The Macedonian number 10, Alioski provides a good role model in his position to help Clarke mature as a player. Alioski’s ability to be present where he can impact the game most, and occasionally ruffle opponent’s feathers to break their composure are tricks Clarke would need to pick up to perform in a demanding league like the Championship.
Return of the heavy artillery
Liam Cooper donned the captain’s armband for the first time since 1 December 2018 to a jubilant Elland Road. He was proud of the victory, though having to play catch up with the team’s intensity having had a break.
Adam Forshaw, unfortunate with defensive errors in the last few fixtures, displayed a textbook midfielder performance: A remarkable 90% pass accuracy, 4/6 tackles won and every one of his six longballs reaching their intended target.
Kemar Roofe was rested during the FA Cup elimination against Queens Park Rangers, but returned to start against Derby. His opening goal off Clarke’s assist proves why he is currently the best goal poacher in the Championship. However, his goal scoring record shadows his significant defensive work rate, which goes unnoticed.
The controversy and the mind games
The spying incident left Lampard justifiably disappointed. Many along with Lampard found it unfair and conniving. Bielsa was humble in assuming responsibility and respectfully admitting his folly. He claimed to have been using it since working with Argentina’s World Cup qualification more than 20 years ago. However, Derby have taken offence. This was enough for him to plead guilty admitting he must abide by English ethics of fair play.
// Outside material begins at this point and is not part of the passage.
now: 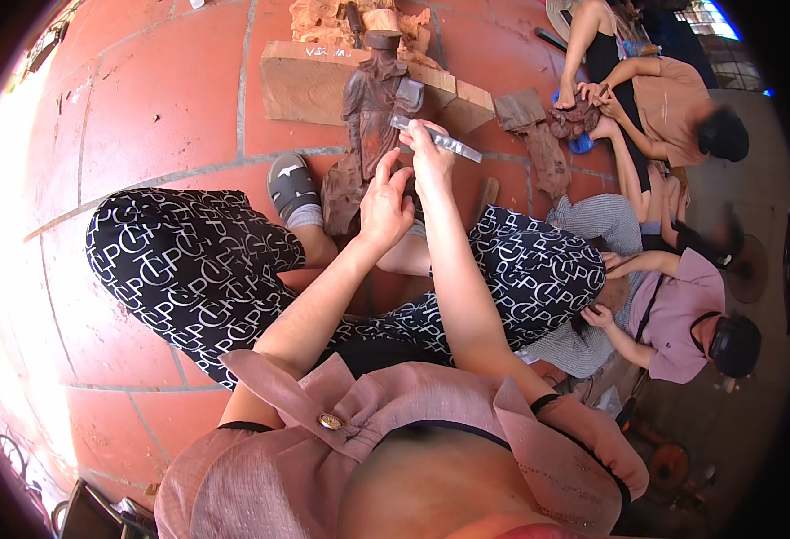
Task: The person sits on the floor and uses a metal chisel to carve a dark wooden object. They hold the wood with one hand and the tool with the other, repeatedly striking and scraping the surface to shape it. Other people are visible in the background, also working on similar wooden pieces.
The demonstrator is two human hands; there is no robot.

There is a clear cultural dichotomy between the two footballing nations. The practice is commonplace to the culture of the game back in Argentina from the days of Bilardo. Hence, for a personality like Bielsa, his attitude to the incident, albeit respectful and apologetic, seems like a routine application of the 13th and final chapter in Sun Tsu’s Art of war: Using Spies.
Lampard’s biggest challenge was to prevent the scandal affecting his players mentally during the game. Unfortunately, it was quite visible. Derby County, unlike the tenacious side we have seen all season, looked exposed and defeated from the whistle. Lampard himself admitted:
“We were below standards, the better team won. There are no excuses to our performance.”
Leeds, on the contrary, were unperturbed in their mentality and confidence. They grabbed the game by the scruff of the neck and showed no dearth of resolution.
12th Man effect
To add to the strength of the hosts, the emotions at Elland Road were beyond euphoric. For the passionate Leeds supporters, it is overwhelming enough to witness this incredulous rise to the top of the table. But the thrilling, nerve-wracking football that Leeds have exhibited this season has mesmerised all eyes.
The resonating ‘ole’s’ at every pass that Leeds orchestrated continued throughout the second half. That feeling of hope at Camp Nou watching Barcelona’s historic 2008 rise bears a faint, but uncanny resemblance. The result of the game was indeed influenced by more than just tactical variables.
Conclusion and consequences
This incident, having come into the limelight is bound for extensive scrutiny and debate. England and Argentina have shared a tumultuous history on and off the pitch. After Maradona’s ‘hand of God’ against England in the 1986 World Cup, the Argentinian Bielsa ironically finds himself at the helm of controversy. The whites of Elland road, who have hitherto enjoyed a ‘Cinderella story’ this season, risk being tainted with it.
Bielsa’s remains quiet in the transfer window for lack of quality replacements to his current squad. This would imply half a season of more extensive toil for his existing players. Does Isoroku Yamamoto’s kamikaze episode of Pearl harbour ring a bell? But, Leeds United have thoroughly bought into Bielsa’s ways and are on a mission: A mission to the top of the table, promotion and all glory that follows. They are at war, and surrounded by the love of Elland Road and Bielsistas, ‘all is fair’ in Leeds’ Shakespearean folklore.